Several lymph nodes reside within the parotid gland as a superficial and deep group of nodes. These nodes may be involved with any process that affects lymph nodes, including bacterial, fungal, viral, and neoplastic processes. Rarely, drugs such as iodides, phenylbutazone, thiouracil, isoproterenol, heavy metals, sulfisoxazole, and phenothiazines cause parotid swelling.

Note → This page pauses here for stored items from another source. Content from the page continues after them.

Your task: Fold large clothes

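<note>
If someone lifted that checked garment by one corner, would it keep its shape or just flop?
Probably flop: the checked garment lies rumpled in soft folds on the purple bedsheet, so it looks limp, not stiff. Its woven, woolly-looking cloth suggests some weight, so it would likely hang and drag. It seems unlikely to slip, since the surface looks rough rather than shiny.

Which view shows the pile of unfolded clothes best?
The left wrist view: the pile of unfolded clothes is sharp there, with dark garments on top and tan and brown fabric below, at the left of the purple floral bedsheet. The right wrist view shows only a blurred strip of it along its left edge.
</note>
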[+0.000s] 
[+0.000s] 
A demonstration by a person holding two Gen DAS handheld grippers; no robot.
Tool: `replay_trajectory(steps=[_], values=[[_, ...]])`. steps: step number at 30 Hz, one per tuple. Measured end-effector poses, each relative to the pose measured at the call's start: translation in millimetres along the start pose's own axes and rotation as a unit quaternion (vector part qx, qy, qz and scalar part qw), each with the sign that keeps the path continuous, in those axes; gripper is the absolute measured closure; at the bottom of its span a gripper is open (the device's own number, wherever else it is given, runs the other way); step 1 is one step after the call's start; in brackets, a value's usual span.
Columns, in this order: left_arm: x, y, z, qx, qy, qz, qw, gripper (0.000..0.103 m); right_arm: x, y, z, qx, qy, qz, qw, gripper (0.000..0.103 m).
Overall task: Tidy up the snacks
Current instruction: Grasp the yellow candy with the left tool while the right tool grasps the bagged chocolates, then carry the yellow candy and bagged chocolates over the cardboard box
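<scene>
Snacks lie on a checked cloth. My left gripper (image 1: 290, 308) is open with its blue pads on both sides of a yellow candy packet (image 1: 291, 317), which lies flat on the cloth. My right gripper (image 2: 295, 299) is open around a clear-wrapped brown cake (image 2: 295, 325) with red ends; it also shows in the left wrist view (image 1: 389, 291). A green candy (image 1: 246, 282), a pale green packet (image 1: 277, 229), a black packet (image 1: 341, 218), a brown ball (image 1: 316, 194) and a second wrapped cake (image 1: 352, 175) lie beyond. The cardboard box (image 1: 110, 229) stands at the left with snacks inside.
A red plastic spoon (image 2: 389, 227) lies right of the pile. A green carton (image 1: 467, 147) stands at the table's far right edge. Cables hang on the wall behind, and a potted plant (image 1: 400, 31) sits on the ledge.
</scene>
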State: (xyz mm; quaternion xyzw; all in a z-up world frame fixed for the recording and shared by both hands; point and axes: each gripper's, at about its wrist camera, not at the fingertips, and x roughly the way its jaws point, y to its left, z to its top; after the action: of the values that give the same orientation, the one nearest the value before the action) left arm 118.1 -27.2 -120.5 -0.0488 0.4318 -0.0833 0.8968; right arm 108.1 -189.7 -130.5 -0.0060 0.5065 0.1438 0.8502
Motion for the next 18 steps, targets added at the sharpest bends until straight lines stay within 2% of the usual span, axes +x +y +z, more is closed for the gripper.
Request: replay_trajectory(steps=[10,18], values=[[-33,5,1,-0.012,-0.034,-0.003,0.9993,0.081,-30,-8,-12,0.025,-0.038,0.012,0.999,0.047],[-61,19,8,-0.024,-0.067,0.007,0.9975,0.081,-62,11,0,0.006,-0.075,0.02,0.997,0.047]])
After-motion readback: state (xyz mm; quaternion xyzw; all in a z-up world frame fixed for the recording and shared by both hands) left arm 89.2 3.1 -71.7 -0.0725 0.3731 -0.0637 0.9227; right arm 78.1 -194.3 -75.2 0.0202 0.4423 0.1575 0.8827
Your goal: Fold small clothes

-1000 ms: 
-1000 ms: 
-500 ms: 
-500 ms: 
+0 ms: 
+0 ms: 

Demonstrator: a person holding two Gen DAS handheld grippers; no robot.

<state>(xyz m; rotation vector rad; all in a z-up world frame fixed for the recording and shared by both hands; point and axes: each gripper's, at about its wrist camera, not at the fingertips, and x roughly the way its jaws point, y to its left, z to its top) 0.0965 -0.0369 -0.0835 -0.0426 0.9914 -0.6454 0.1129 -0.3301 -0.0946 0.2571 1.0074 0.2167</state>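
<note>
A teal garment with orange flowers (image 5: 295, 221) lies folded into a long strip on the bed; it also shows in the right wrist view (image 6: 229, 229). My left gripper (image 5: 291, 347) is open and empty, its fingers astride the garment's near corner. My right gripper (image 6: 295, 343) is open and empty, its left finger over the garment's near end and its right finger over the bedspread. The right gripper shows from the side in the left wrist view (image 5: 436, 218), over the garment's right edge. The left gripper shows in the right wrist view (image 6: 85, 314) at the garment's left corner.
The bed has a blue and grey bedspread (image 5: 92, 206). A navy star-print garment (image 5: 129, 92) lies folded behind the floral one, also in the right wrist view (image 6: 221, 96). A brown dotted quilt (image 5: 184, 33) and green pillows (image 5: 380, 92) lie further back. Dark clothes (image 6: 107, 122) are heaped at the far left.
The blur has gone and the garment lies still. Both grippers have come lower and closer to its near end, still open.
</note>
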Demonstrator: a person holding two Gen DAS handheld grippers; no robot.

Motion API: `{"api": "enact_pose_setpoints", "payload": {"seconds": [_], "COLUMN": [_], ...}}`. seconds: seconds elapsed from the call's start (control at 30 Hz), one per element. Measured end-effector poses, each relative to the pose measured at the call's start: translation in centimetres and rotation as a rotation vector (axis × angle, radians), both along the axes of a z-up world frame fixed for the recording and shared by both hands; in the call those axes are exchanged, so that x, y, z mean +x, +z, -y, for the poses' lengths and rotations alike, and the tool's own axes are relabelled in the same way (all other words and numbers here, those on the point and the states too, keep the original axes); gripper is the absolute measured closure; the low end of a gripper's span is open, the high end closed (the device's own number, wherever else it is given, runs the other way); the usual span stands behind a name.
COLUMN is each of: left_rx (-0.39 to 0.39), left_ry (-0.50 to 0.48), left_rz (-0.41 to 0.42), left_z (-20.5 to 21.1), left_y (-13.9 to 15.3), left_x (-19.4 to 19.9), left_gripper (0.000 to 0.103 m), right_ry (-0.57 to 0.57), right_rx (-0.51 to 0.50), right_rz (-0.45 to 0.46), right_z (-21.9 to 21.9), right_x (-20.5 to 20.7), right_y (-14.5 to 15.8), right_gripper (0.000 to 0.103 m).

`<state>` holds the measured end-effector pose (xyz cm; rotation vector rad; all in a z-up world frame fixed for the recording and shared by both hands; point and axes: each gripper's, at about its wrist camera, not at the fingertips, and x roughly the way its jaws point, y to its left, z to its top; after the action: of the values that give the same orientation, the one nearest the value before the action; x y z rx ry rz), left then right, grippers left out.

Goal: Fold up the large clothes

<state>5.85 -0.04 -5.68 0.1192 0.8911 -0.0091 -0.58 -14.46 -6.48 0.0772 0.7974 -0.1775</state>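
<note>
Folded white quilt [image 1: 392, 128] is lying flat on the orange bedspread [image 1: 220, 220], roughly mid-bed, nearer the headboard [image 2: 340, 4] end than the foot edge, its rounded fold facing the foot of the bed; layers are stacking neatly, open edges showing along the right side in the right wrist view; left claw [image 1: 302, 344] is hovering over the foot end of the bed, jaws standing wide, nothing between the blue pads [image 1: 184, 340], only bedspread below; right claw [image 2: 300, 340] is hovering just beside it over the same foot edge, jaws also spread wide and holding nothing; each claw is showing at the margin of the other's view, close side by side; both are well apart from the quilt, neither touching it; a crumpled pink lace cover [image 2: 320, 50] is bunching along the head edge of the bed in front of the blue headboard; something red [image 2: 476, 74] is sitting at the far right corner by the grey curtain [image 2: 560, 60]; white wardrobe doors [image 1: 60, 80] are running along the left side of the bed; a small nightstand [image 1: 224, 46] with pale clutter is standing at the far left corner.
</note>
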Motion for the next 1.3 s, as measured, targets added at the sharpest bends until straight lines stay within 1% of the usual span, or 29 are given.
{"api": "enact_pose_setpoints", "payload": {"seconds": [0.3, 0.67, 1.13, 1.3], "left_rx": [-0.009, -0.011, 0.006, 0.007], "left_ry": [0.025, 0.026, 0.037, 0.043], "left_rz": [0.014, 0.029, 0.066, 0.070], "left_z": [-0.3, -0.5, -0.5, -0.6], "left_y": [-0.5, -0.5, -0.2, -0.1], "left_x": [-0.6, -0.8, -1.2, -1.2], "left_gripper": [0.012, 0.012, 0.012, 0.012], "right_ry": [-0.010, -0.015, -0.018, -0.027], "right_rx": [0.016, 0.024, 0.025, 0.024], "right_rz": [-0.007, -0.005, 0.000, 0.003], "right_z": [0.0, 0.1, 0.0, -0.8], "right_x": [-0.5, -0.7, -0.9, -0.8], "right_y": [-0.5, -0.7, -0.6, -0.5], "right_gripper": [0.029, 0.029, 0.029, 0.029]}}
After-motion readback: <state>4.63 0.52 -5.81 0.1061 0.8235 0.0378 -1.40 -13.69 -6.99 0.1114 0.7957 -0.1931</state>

Associated with Bulimia: Parotid gland swelling is a common feature of self-induced vomiting. This swelling usually develops 3–4 days after the stopping of chronic excessive self-induced vomiting. The swelling is bilateral, with little tenderness. Causes are not well understood. Ideal treatment should be preventative and can involve medication that increases saliva production (sialagogues), anti-inflammatory medication and the application of hot packs. Occasionally pilocarpine can be used to help resolve the swelling.

=== Masseteric hypertrophy ===
Masseteric hypertrophy (enlargement of the masseter muscle's volume) can present as facial swelling in the parotid gland area and may be confused with 'true' parotid gland swelling. The specific cause of masseteric hypertrophy is still unclear, but it may be related to tooth grinding or malocclusion. Treatment options can include surgical removal of some of the muscle and botulinum toxin type A injections.

==Diagnosis==
Serum and urinary amylase rise during the first week of parotitis.

==Treatment==

Treatment is based on lab investigation report.